# WHAT TO DO
Find the word "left" in the listing. Copy out each line where it occurs.

# INFORMATION PROVIDED
====

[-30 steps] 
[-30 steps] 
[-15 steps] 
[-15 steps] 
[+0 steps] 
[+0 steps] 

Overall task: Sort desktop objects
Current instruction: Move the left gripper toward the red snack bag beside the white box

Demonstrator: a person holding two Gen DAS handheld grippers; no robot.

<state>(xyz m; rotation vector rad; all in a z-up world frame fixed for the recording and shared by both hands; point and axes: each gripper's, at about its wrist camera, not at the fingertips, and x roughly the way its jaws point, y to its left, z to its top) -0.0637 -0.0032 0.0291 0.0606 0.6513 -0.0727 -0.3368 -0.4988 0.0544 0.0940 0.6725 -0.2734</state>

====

# SOLUTION TO THIS TASK
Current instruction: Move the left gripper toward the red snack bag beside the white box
<state>(xyz m; rotation vector rad; all in a z-up world frame fixed for the recording and shared by both hands; point and axes: each gripper's, at about its wrist camera, not at the fingertips, and x roughly the way its jaws point, y to its left, z to its top) -0.0637 -0.0032 0.0291 0.0606 0.6513 -0.0727 -0.3368 -0.4988 0.0544 0.0940 0.6725 -0.2734</state>

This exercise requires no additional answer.